Problem statement -
Every line of the data below is to be retyped exactly.

Source data -
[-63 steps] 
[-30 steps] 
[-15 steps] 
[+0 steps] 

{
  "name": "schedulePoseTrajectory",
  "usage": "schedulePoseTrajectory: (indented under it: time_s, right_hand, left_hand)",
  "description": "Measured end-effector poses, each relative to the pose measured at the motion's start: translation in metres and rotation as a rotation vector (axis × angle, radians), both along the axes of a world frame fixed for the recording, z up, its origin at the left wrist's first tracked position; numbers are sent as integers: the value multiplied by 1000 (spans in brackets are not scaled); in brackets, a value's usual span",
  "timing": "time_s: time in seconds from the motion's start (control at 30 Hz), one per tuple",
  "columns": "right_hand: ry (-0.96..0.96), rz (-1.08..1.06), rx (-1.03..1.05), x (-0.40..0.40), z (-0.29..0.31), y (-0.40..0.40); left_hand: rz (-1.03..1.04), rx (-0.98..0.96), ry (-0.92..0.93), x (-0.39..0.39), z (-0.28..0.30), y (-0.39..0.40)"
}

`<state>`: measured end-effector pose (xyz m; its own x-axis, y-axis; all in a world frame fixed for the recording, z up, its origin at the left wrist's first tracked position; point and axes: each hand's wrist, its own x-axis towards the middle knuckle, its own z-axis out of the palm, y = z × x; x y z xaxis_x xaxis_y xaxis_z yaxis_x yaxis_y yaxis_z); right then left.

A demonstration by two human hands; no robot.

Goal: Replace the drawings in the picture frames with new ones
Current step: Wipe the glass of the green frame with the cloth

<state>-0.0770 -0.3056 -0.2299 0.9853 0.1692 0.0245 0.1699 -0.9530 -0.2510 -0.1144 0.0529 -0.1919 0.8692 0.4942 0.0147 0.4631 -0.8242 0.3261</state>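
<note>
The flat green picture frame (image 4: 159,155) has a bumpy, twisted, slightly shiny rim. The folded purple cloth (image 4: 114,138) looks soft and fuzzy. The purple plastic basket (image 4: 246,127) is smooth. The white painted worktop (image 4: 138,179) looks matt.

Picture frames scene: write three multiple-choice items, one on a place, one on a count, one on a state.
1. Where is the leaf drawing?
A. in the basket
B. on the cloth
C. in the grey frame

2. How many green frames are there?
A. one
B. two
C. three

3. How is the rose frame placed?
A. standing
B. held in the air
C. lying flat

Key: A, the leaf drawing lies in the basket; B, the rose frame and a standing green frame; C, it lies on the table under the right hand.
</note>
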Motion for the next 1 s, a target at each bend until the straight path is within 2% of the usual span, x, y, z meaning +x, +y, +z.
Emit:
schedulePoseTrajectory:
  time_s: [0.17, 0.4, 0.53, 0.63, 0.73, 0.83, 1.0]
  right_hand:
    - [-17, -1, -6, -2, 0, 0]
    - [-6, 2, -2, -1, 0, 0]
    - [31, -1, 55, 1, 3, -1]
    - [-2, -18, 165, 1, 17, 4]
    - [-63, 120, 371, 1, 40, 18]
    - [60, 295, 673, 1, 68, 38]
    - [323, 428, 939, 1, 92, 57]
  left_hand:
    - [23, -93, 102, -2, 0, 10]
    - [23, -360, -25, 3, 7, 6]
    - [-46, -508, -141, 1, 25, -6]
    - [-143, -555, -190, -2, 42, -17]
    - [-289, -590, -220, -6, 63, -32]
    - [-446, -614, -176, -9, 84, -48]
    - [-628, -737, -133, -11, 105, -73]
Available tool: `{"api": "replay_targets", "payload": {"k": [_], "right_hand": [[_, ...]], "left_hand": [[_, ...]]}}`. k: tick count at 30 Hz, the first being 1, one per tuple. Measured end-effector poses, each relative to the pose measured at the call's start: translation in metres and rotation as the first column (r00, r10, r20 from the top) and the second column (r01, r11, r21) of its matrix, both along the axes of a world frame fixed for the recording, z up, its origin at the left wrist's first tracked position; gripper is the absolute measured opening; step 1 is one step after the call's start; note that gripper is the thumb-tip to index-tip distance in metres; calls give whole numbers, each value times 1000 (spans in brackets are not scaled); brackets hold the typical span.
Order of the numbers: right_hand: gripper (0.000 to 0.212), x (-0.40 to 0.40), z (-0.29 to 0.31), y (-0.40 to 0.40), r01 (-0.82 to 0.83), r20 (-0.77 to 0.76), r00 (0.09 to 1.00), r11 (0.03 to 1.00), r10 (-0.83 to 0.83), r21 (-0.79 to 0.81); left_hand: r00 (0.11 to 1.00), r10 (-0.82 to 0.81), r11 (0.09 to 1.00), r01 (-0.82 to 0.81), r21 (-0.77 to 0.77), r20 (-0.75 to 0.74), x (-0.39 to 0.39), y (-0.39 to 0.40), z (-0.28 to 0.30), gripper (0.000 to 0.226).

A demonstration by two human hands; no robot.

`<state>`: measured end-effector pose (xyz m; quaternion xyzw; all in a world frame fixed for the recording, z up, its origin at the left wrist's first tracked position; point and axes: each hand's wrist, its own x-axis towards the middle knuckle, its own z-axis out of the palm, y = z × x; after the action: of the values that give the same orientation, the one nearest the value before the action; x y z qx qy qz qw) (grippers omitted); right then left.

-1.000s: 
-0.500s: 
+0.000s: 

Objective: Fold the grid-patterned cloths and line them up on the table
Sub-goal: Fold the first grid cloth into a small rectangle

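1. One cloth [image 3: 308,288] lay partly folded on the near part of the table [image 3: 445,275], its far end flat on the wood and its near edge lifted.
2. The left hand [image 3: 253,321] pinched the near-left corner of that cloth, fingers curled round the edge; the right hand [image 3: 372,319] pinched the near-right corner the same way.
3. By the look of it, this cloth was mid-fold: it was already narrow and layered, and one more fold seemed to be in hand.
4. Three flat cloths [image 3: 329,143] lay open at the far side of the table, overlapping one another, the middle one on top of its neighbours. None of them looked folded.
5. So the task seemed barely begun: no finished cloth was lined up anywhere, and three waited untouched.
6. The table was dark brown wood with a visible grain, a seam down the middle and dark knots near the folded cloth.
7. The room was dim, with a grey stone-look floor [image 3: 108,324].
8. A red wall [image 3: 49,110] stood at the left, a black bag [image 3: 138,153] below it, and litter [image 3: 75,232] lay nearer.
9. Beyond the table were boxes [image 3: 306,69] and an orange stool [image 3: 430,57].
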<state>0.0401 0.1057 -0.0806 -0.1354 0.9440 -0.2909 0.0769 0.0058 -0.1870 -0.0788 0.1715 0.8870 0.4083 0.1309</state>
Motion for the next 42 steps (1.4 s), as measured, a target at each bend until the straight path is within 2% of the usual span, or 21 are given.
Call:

Written answer -
[-63 steps] 
[-30 steps] 
[-15 steps] 
[+0 steps] 

{
  "name": "schedulePoseTrajectory",
  "usage": "schedulePoseTrajectory: (indented under it: time_s, right_hand, left_hand)",
  "description": "Measured end-effector poses, each relative to the pose measured at the motion's start: translation in metres and rotation as a rotation vector (axis × angle, radians), both along the axes of a world frame fixed for the recording, z up, its origin at the left wrist's first tracked position; numbers are sent as integers: the value multiplied by 1000 (spans in brackets are not scaled); in brackets, a value's usual span",
  "timing": "time_s: time in seconds from the motion's start (control at 30 Hz), one per tuple",
  "columns": "right_hand: ry (-0.96..0.96), rz (-1.08..1.06), rx (-1.03..1.05), x (-0.40..0.40), z (-0.29..0.31), y (-0.40..0.40); left_hand: rz (-1.03..1.04), rx (-0.98..0.96), ry (-0.92..0.93), x (-0.39..0.39), z (-0.28..0.30), y (-0.39..0.40)"
}

`<state>`: measured end-effector pose (xyz m; its own x-axis, y-axis; all in a world frame fixed for the recording, z up, its origin at the left wrist's first tracked position; point and axes: each hand's wrist, its own x-axis towards the middle knuckle, its own z-axis out of the palm, y = z × x; x y z xaxis_x xaxis_y xaxis_z yaxis_x yaxis_y yaxis_z); right then left.

A demonstration by two human hands; no robot.

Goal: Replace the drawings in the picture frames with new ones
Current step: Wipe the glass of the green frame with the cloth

<state>-0.0770 -0.3056 -0.2299 0.9853 0.1692 0.0245 0.1699 -0.9530 -0.2510 -0.1144 0.0529 -0.1919 0.8692 0.4942 0.0147 0.4631 -0.8242 0.3261</state>
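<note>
The flat green picture frame (image 4: 159,155) has a bumpy, twisted, slightly shiny rim. The folded purple cloth (image 4: 114,138) looks soft and fuzzy. The purple plastic basket (image 4: 246,127) is smooth. The white painted worktop (image 4: 138,179) looks matt.

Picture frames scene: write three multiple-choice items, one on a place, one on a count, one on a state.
1. Where is the leaf drawing?
A. in the basket
B. on the cloth
C. in the grey frame

2. How many green frames are there?
A. one
B. two
C. three

3. How is the rose frame placed?
A. standing
B. held in the air
C. lying flat

Key: A, the leaf drawing lies in the basket; B, the rose frame and a standing green frame; C, it lies on the table under the right hand.
</note>
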Motion for the next 1 s, a target at each bend until the straight path is within 2% of the usual span, x, y, z meaning +x, +y, +z.
Emit:
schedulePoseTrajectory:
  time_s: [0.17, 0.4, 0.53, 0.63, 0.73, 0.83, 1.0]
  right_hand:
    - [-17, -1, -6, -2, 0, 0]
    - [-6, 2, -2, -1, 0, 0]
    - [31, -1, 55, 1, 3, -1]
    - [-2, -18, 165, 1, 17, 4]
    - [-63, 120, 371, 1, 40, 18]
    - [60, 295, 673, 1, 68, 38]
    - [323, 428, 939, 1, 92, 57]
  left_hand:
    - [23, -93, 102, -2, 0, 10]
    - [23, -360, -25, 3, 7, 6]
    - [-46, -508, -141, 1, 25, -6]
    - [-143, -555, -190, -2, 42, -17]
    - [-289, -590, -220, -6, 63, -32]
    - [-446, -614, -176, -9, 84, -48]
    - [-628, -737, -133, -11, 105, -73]
Available tool: `{"api": "replay_targets", "payload": {"k": [_], "right_hand": [[_, ...]], "left_hand": [[_, ...]]}}`. k: tick count at 30 Hz, the first being 1, one per tuple. Measured end-effector poses, each relative to the pose measured at the call's start: translation in metres and rotation as the first column (r00, r10, r20 from the top) and the second column (r01, r11, r21) of its matrix, both along the axes of a world frame fixed for the recording, z up, its origin at the left wrist's first tracked position; gripper is the absolute measured opening; step 1 is one step after the call's start; note that gripper is the thumb-tip to index-tip distance in metres; calls give whole numbers, each value times 1000 (spans in brackets are not scaled); brackets hold the typical span.
Order of the numbers: right_hand: gripper (0.000 to 0.212), x (-0.40 to 0.40), z (-0.29 to 0.31), y (-0.40 to 0.40), r01 (-0.82 to 0.83), r20 (-0.77 to 0.76), r00 (0.09 to 1.00), r11 (0.03 to 1.00), r10 (-0.83 to 0.83), r21 (-0.79 to 0.81); left_hand: r00 (0.11 to 1.00), r10 (-0.82 to 0.81), r11 (0.09 to 1.00), r01 (-0.82 to 0.81), r21 (-0.77 to 0.77), r20 (-0.75 to 0.74), x (-0.39 to 0.39), y (-0.39 to 0.40), z (-0.28 to 0.30), gripper (0.000 to 0.226).

A demonstration by two human hands; no robot.

`<state>`: measured end-effector pose (xyz m; quaternion xyzw; all in a world frame fixed for the recording, z up, its origin at the left wrist's first tracked position; point and axes: each hand's wrist, its own x-axis towards the middle knuckle, its own z-axis out of the palm, y = z × x; after the action: of the values that give the same orientation, the one nearest the value before the action; x y z qx qy qz qw) (grippers omitted); right then left.

-1.000s: 
-0.500s: 
+0.000s: 

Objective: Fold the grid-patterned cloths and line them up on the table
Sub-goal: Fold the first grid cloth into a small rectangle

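1. One cloth [image 3: 308,288] lay partly folded on the near part of the table [image 3: 445,275], its far end flat on the wood and its near edge lifted.
2. The left hand [image 3: 253,321] pinched the near-left corner of that cloth, fingers curled round the edge; the right hand [image 3: 372,319] pinched the near-right corner the same way.
3. By the look of it, this cloth was mid-fold: it was already narrow and layered, and one more fold seemed to be in hand.
4. Three flat cloths [image 3: 329,143] lay open at the far side of the table, overlapping one another, the middle one on top of its neighbours. None of them looked folded.
5. So the task seemed barely begun: no finished cloth was lined up anywhere, and three waited untouched.
6. The table was dark brown wood with a visible grain, a seam down the middle and dark knots near the folded cloth.
7. The room was dim, with a grey stone-look floor [image 3: 108,324].
8. A red wall [image 3: 49,110] stood at the left, a black bag [image 3: 138,153] below it, and litter [image 3: 75,232] lay nearer.
9. Beyond the table were boxes [image 3: 306,69] and an orange stool [image 3: 430,57].
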<state>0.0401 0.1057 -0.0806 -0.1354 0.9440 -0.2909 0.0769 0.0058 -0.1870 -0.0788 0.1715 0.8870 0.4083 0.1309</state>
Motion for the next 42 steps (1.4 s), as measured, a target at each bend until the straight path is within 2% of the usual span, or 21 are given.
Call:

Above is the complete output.